Monday, January 26, 2009

Chinese New Year's resolutions

I just glanced at my calendar and noticed today is Chinese New Year. I feel so embarrassed. It totally crept up on me again! I didn't even make any Chinese New Year's resolutions. Should you also be a Chinese New Year deadbeat like me, here are some options:

No more slipping trick fortunes into fortune cookies even though it's really funny
Less lying to Jade Emperor (evasion is ok)
Party like it's Year of the Ox!
Don't party like it's Year of the Ox!
Party like it's Year of the Boar!
Quit living in the past.
Buy a pet ox
Buy a pair of oxen so they can play with each other
Make them carry your backpack to school because they are beasts of burden and will feel sort of listless if they aren't give "work"
(Around the village I'm known as "The Oxen Whisperer")
Refuse to be stuck in the ass of the dragon costume again no matter how much you get pressured
More lanterns!
Make your own lanterns out of crepe paper and dumpling skins
Hang the edible lanterns around your conversation pit and then pretend you don't know where that smell is coming from
Build a conversation pit
Just say "shi" to the universe!


Suzanne said...

I think Bill should be the dragon's ass this year.

Joe said...


(Happy New Year! Now will someone please tell me where did I put my egg noodles?)

Prototype said...

Sorry, don't celebrate this "holiday." Not Asian.

Toddrod said...

Prototype lies! I dunno if he is really lying, but I just want to accuse someone of something!


karpaydm said...

You had me at "Refuse to be stuck in the ass"... Chinese New Year or just and day of the week, this one is a good resolution.

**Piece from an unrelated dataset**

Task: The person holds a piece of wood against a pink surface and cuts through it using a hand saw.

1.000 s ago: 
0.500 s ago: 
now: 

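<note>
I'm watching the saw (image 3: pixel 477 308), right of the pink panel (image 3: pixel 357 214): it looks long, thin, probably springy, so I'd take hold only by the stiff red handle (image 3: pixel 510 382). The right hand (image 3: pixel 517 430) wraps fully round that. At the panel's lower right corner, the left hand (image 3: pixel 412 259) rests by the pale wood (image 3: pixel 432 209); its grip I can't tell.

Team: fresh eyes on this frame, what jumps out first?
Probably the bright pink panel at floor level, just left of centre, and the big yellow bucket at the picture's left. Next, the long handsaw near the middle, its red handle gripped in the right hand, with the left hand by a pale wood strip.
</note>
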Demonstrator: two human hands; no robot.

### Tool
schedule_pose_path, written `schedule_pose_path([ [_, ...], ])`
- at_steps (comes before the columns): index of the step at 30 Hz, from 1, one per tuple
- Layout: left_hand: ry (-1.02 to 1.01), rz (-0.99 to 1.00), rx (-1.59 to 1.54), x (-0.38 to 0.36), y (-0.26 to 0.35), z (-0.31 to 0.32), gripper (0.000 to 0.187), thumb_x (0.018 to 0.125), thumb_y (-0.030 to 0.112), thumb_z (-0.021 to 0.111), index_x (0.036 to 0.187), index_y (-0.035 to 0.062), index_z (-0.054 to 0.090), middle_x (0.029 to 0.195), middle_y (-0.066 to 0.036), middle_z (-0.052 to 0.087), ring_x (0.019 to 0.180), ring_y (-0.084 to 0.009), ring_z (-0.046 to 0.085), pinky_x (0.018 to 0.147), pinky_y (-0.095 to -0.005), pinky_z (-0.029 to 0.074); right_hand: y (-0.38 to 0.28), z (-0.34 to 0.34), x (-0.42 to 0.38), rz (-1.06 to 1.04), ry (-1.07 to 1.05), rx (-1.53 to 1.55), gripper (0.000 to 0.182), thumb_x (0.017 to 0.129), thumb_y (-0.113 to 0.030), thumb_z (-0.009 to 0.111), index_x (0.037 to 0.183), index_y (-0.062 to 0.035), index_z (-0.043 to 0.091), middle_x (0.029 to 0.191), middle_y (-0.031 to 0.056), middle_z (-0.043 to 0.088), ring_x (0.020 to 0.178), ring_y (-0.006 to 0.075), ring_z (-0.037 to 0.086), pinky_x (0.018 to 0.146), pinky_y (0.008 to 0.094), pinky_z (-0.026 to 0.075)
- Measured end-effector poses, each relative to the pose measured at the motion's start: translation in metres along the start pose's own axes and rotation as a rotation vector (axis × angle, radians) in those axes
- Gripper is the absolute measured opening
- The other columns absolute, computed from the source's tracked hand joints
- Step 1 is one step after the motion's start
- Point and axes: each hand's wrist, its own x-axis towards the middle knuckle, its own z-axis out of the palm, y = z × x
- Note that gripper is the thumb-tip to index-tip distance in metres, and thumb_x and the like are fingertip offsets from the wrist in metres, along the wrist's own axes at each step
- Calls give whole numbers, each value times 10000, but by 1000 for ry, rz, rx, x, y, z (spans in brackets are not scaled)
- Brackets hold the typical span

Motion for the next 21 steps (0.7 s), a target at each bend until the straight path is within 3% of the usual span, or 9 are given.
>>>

"Oxen Whisperer" - that's a good one!

warren sheehan said...

Party like its the year of the OXycontin or OXycodone ?

Joe said...

We all know that Chinese signs don't always translate very well into English.

But does anyone have an idea what this sign is supposed to mean? I'm stumped.

TR said...

Here's another resolution- don't call a Pizza Parlor and say you need 10 free pizzas for a church youth event.

Prototype said...

Toddrod - I'm Canadian. As a matter of fact, I was referred to as the "All-American Canadian" back in high school as an athlete. And that my friend, is NO lie. And thanks for choosing me as your target of accusation, even though you chose the wrong guy. I'm honored.

Prototype said...

And I don't know if I should've revealed that because I know how Alison feels about Canadians.

Toddrod said...

That's pretty cool that you are Canadian Prototype! Some of the nicest, and coolest people I've ever met were Canadians of Chinese All-American heritage! Have a wonderful new year!


Toddrod said...

Prototype! I'm glad I accussed you. Since you are Canadian, you are probably used to being blamed for everything American's do! You seem like a cool guy! We should meet at Alison Rosen luncheon that she's gonna throw for us sometime soon in the future!


Zopff said...


I think it means "don't bang your head on the 'crotch' of the doorway".